Misunderstood or ruthless?
"People like Tony, who are the sons and daughters of the very wealthy, are often misunderstood and face unjustified harsh reaction based solely on who they are and how they are perceived," wrote Goldberg, a neighbor in Marshall's Manhattan apartment building. "Hasn't Tony been through enough?"

Prosecutors say Marshall is making a cynical, 11th-hour effort to dodge the consequences of his crime. They recently called him in court papers "nothing more than a 'thief in a three-piece suit.'"

Friend or foe aside, Marshall is abruptly baring a life he had largely kept private. He didn't testify or call even one witness at his five-month-long trial.

"Tony has always been the stiff-upper-lip Marine," said Meryl Gordon, author of "Mrs. Astor Regrets: The Hidden Betrayals of a Family Beyond Reproach," who has followed his trial. "So for him to take what he thinks that he has kind of hidden away, and not really acknowledged, as a bid for mercy is really astonishing."

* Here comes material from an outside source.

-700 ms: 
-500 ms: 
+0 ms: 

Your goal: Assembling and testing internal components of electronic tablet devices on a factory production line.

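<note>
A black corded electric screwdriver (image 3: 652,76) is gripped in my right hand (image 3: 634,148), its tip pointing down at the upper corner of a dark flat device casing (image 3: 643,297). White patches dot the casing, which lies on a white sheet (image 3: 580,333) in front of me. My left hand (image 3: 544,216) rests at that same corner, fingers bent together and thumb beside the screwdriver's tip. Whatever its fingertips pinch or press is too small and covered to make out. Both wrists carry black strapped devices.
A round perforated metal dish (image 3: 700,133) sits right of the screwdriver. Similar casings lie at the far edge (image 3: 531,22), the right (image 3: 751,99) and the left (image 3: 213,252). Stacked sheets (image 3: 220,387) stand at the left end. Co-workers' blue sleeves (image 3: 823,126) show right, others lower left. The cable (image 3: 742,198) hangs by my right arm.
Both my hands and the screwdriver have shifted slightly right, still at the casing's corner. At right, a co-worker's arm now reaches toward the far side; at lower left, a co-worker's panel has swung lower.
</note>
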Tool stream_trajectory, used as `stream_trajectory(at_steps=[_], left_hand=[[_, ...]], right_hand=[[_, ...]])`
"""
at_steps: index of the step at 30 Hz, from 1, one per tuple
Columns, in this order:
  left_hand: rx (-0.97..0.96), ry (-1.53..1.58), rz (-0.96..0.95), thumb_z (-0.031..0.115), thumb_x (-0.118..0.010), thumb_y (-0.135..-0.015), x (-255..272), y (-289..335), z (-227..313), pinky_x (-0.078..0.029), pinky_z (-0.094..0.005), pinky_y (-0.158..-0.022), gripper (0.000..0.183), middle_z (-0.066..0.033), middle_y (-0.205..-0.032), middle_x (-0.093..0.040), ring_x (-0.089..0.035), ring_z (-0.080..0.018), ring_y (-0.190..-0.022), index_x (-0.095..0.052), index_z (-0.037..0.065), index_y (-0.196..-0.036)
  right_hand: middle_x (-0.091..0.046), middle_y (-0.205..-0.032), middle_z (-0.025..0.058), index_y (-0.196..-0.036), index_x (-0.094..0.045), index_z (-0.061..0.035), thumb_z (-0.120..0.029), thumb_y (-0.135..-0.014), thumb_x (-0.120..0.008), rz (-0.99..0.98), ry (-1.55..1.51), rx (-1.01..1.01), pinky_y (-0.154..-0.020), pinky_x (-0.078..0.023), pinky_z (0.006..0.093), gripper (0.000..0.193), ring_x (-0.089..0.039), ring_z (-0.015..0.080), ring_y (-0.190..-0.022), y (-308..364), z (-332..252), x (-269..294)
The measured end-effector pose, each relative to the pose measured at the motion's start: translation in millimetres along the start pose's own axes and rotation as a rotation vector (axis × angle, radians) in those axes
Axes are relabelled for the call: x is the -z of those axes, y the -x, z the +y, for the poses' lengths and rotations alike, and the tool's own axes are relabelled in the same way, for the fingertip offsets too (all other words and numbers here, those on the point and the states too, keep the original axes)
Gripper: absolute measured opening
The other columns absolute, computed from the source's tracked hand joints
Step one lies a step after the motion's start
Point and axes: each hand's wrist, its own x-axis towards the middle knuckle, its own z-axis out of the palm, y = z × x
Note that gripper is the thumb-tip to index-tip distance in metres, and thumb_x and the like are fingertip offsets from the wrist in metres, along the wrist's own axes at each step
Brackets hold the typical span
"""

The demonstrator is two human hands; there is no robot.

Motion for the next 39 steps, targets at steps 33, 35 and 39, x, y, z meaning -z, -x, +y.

Astor's third husband, Vincent Astor, was the great-great-grandson of John Jacob Astor, who made a fortune in fur trading and New York real estate and was among the country's first multimillionaires. She gave away nearly $200 million to institutions and was awarded a Presidential Medal of Freedom for her generosity, the nation's highest civilian honor.

When she died in 2007 at age 105, she left a fortune worth nearly $200 million.

Longshot strategy
Her son's effort now to avoid prison faces significant burdens. He's relying on a state law that allows dismissals of legally substantiated charges "in furtherance of justice," a provision courts use sparingly.

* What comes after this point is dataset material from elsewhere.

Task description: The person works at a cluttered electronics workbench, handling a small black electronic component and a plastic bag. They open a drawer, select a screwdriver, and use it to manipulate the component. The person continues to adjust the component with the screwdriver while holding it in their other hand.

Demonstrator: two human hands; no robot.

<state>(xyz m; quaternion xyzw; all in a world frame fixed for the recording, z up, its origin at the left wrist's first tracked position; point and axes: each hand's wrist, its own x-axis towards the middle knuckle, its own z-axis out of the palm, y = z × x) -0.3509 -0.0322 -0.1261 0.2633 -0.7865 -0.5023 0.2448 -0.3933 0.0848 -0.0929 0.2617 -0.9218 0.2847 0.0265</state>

Marshall says heart surgery, a digestive disease and other medical problems make him too sick to manage life behind bars — claims prosecutors and prison officials have rebuffed.

Marshall also argues that he doesn't deserve to go to prison for the nonviolent crime, offering his life as evidence.

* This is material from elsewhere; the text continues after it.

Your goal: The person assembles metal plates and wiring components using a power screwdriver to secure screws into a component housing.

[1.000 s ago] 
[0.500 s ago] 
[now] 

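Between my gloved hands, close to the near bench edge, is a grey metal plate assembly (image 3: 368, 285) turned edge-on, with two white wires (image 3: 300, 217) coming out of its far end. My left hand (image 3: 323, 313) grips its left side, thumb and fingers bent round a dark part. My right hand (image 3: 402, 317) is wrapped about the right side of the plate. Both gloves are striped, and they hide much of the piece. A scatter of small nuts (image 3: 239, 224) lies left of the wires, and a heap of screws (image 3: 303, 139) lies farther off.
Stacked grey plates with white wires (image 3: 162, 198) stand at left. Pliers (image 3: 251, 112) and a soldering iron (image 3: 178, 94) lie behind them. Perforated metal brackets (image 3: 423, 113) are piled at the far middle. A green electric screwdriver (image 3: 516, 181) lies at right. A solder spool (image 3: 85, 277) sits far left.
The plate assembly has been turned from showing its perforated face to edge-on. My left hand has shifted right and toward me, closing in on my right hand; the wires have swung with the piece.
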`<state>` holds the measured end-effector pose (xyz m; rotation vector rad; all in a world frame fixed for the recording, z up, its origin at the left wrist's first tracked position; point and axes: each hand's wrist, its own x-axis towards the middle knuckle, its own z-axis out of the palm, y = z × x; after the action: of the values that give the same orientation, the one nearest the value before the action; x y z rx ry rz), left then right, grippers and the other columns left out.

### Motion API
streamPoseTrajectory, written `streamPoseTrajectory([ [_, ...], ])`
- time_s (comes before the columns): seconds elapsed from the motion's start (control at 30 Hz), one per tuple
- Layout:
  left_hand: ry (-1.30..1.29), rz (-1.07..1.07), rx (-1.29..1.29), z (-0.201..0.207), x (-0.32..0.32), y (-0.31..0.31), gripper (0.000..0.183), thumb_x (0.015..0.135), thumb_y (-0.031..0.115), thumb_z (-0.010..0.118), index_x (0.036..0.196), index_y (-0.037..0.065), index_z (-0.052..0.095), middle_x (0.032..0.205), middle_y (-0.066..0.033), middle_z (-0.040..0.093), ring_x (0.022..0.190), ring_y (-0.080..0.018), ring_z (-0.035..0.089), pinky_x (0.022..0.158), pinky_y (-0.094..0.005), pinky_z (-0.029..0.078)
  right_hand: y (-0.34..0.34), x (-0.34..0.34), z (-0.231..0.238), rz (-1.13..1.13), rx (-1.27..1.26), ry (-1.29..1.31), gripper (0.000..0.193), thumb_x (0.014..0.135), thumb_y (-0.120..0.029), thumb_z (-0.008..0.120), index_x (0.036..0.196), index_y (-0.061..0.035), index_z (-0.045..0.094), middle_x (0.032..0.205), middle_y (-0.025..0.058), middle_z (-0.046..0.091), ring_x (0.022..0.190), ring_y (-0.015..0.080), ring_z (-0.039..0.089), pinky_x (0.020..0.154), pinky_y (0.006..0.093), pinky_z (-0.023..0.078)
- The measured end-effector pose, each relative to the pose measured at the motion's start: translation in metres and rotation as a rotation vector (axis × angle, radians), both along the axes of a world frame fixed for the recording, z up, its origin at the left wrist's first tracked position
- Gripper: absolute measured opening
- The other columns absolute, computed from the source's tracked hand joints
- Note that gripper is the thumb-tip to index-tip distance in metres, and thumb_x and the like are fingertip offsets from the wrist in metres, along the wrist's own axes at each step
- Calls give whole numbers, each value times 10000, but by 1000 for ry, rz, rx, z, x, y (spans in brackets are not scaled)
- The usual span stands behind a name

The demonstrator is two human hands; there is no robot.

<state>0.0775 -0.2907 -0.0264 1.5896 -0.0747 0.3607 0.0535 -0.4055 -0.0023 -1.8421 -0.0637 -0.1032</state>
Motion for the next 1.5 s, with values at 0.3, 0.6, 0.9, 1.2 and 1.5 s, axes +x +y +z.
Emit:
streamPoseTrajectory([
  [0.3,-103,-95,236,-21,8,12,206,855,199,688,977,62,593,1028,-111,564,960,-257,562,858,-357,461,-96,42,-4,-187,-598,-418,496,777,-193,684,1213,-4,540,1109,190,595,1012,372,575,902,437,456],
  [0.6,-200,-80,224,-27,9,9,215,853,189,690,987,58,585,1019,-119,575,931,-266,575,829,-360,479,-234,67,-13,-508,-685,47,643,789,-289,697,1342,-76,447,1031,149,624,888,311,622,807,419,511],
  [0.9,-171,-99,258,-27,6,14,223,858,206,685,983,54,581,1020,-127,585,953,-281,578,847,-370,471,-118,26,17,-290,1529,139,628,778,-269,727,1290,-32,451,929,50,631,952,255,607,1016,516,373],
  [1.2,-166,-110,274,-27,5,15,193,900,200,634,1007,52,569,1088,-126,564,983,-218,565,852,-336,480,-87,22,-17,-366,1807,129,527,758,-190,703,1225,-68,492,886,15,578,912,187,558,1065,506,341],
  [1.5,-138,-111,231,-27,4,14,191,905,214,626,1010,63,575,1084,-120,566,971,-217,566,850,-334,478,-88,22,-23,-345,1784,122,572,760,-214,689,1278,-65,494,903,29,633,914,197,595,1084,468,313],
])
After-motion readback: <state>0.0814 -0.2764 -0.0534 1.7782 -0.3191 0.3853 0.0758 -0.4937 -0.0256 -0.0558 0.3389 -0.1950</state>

In more than 70 letters to the court, some supporters note the military service that earned him a Purple Heart and his diplomatic assignments in such posts as Kenya and Turkey. Others insist on his good nature and devotion to his late mother.

"This is a personal catastrophe, which he will have to live with for the rest of his life," retired Air Force Col. Stan Beerli wrote.

Marshall's downfall began in 2006 when one of his sons, Philip Marshall, filed civil court papers saying his father was stealing from Astor while neglecting her health and hygiene. Anthony Marshall denied the claims but stepped aside as his mother's guardian.

The family feud spurred a criminal investigation and ultimately a trial featuring such high-wattage witnesses as Barbara Walters and Henry Kissinger, both friends of Astor's.

Prosecutors cast Marshall as a money-hungry, hardhearted heir who couldn't wait to get at his mother's millions. He exploited her dementia to engineer changes to Astor's will that benefited him over her favorite charities, awarded himself a more than $1 million raise for managing her money and even plucked artwork off her walls, prosecutors said.

Marshall's lawyers say he had legal authority to give himself gifts and raises on her behalf, and she knew what she was doing when she altered her will to benefit a son she loved.

No love lost with stepdads
He was her son by her first husband, J. Dryden Kuser, whom Marshall describes in recent court papers as an alcoholic who pushed the pregnant Astor down a flight of stairs. They divorced, and she later married stockbroker Charles Marshall; her son took his name. After Charles Marshall's death, she married Vincent Astor, who died in 1959. Anthony Marshall says both stepfathers virtually exiled him from his mother.

The trial depicted a fraught relationship between him and his mother, who disapproved of his wife and once told a friend, "I wish Tony had made something of himself instead of waiting for the money."

It left a sad impression on juror Barbara Tomanelli.

"This is a dysfunctional family, for all the advantages they had," she said after the verdict.

Estate lawyer Francis X. Morrissey Jr., 66, also is to be sentenced Monday. He was convicted of helping manipulate Astor into changing her will. He could get up to seven years behind bars.

Prosecutors haven't said what sentences they will suggest. Morrissey's lawyer didn't return telephone calls.